• Exercise prompt: Below is a listing; write it out exactly and drop any images from it.

• Data segment:
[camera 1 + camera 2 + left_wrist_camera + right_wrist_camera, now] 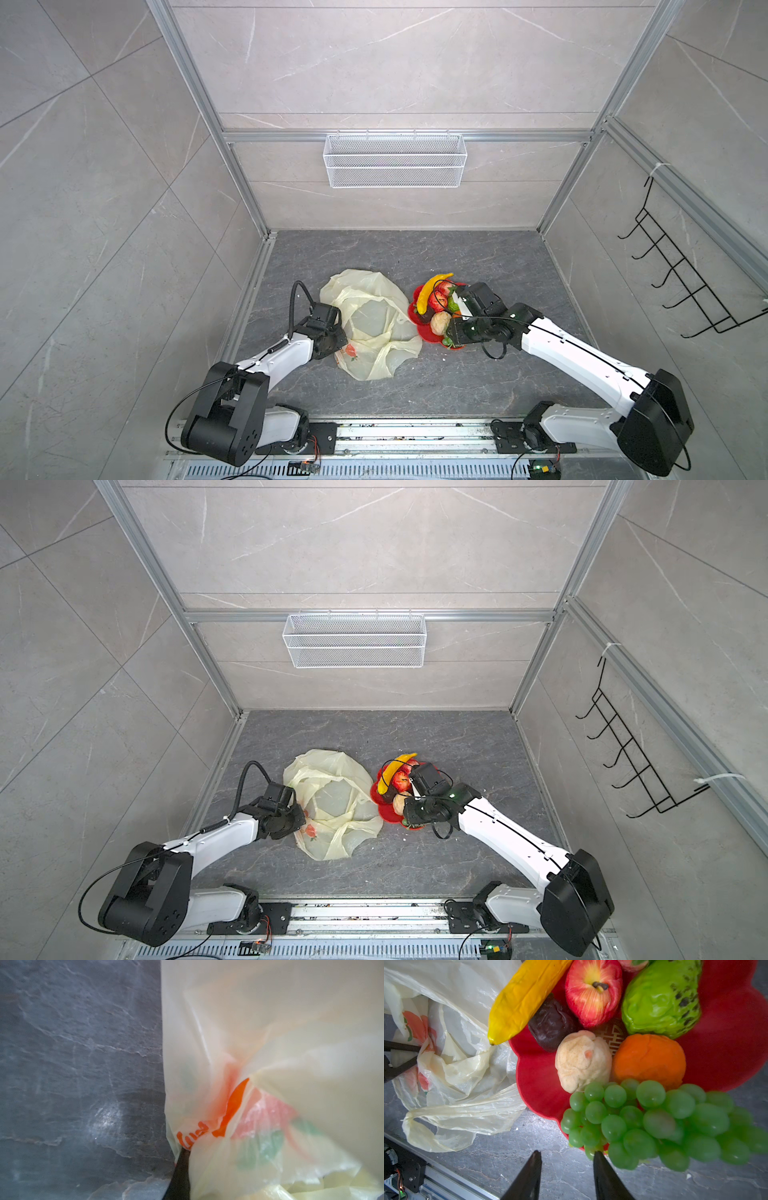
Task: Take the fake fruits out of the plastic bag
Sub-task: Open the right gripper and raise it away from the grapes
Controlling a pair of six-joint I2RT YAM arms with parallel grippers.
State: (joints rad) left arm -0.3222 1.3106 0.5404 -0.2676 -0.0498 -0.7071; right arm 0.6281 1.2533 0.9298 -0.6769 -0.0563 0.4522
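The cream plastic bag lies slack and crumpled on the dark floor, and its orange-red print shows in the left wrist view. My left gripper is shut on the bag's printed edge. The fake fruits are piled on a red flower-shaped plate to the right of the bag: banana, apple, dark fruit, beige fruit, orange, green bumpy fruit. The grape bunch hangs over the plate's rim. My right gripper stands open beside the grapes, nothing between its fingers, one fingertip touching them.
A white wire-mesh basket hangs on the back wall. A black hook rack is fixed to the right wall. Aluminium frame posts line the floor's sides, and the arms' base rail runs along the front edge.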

• Answer space:
[camera 1 + camera 2 + left_wrist_camera + right_wrist_camera, now] 
Task: Take the fake fruits out of the plastic bag
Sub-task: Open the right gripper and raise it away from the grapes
Controlling a pair of six-joint I2RT YAM arms with parallel grippers.
State: (joints rad) left arm -0.3222 1.3106 0.5404 -0.2676 -0.0498 -0.7071; right arm 0.6281 1.2533 0.9298 -0.6769 -0.0563 0.4522
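The cream plastic bag lies slack and crumpled on the dark floor, and its orange-red print shows in the left wrist view. My left gripper is shut on the bag's printed edge. The fake fruits are piled on a red flower-shaped plate to the right of the bag: banana, apple, dark fruit, beige fruit, orange, green bumpy fruit. The grape bunch hangs over the plate's rim. My right gripper stands open beside the grapes, nothing between its fingers, one fingertip touching them.
A white wire-mesh basket hangs on the back wall. A black hook rack is fixed to the right wall. Aluminium frame posts line the floor's sides, and the arms' base rail runs along the front edge.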

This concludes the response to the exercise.